To solve the  system:

x-y=pi/3.........(1)

sinx+siny=3^1/2.........(2)

From (1) we get  x = y+pi/3. We substitute this in (2):

sin (x+pi/3) + sinx = sqrt3.

2sin (x+x+pi/3)/2 cos (pi/3)/2 = sqrt3, as sinA +sin B = 2sin(A+B)/2 cos(A-B)/2.

2sin(x+pi/6) cosPi/6 = sqrt3.

2sin (x+pi/6) = (sqrt3)/cosPi/6 = 2

sin(x+pi/6) = 2/2 = 1.

x+pi/6 = 2npi + Pi/2.

x = 2npi+pi/2-pi/6 = 2npi+pi/3.

giorgiana1976's profile pic

giorgiana1976 | College Teacher | (Level 3) Valedictorian

Posted on

To solve the system means to find the pair of values for x and y that verifies the equations of the system.

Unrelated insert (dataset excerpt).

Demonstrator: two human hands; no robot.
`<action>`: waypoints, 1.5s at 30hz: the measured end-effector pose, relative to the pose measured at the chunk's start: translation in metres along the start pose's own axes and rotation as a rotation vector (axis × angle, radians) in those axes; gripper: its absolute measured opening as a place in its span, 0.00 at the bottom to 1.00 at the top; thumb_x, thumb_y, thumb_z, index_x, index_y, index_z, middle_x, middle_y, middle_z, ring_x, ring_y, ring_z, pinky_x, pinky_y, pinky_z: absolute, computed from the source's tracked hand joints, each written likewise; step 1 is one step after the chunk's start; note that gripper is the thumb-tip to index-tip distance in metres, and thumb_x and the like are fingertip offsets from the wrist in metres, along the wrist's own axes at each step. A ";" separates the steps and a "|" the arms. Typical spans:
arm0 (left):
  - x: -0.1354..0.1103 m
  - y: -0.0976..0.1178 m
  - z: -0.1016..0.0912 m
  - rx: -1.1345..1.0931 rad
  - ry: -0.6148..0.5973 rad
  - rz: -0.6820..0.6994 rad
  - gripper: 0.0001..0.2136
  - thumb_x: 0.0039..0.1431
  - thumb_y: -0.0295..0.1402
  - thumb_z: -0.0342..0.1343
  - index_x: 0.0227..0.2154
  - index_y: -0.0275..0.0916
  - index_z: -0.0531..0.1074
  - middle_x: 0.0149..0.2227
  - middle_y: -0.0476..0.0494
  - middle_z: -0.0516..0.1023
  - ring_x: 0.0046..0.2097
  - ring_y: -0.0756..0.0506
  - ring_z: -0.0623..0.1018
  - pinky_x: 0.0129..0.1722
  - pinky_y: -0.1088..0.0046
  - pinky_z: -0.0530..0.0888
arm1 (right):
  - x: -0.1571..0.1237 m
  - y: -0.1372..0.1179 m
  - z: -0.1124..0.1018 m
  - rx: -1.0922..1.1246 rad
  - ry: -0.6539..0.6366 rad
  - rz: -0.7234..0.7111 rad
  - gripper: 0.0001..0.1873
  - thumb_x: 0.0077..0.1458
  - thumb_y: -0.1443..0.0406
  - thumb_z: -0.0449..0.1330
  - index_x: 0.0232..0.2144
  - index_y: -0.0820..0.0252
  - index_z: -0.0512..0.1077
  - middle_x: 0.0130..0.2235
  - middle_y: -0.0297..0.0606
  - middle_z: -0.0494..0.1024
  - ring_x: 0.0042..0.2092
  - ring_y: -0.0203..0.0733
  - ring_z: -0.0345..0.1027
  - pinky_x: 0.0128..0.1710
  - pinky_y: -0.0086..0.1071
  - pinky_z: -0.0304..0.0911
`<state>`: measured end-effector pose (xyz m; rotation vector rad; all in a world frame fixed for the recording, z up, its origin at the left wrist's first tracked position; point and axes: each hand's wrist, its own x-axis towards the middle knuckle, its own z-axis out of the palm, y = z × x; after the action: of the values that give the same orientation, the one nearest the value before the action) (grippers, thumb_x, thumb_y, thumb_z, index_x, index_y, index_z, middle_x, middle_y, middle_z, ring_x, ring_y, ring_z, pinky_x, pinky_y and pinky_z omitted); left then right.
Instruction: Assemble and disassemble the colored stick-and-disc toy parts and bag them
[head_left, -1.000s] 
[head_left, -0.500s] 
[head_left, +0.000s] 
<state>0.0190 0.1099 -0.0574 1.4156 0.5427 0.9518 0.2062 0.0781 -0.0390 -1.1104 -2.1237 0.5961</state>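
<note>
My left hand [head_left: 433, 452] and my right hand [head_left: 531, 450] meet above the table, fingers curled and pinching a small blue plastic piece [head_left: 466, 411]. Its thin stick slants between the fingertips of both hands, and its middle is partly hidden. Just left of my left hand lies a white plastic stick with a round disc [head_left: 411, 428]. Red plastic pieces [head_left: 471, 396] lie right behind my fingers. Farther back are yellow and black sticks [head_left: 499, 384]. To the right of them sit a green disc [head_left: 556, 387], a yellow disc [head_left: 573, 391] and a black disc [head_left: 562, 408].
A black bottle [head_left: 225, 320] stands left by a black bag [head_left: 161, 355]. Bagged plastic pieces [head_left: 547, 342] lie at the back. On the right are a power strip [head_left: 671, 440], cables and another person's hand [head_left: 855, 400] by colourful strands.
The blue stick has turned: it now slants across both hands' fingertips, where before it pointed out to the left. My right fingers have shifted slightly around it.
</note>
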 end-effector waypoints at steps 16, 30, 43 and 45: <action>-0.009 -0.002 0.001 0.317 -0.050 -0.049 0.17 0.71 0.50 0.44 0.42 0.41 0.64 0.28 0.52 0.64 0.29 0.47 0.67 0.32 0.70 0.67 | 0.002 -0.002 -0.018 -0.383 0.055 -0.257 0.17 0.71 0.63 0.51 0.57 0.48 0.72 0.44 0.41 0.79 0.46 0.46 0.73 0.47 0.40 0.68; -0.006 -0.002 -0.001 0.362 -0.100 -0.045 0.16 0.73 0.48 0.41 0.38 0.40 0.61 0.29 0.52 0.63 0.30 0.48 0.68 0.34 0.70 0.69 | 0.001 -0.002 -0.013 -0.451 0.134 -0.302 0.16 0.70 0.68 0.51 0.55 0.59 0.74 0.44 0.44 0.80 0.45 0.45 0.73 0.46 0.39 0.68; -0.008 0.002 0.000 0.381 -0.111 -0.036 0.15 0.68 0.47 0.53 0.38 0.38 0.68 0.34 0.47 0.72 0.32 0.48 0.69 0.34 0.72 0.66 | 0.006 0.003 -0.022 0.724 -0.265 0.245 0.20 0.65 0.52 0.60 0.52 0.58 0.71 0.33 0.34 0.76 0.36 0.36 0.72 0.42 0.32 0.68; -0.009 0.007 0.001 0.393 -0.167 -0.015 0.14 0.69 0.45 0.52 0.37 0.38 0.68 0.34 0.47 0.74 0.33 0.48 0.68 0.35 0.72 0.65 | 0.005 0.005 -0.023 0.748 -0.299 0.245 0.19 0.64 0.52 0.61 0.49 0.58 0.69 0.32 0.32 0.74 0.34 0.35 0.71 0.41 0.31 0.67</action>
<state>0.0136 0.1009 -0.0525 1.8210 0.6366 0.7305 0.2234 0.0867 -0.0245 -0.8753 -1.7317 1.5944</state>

We'll re-write the second equation of the system, transforming the sum of like trigonometric functions into a product:

sin a + sin b = 2sin [(a+b)/2]*cos [(a-b)/2]

sinx + siny = 2sin [(x+y)/2]*cos [(x-y)/2]

We'll substitute x - y by pi/3 and we'll get:

sinx + siny = 2sin [(x+y)/2]*cos [(pi/3)/2](1)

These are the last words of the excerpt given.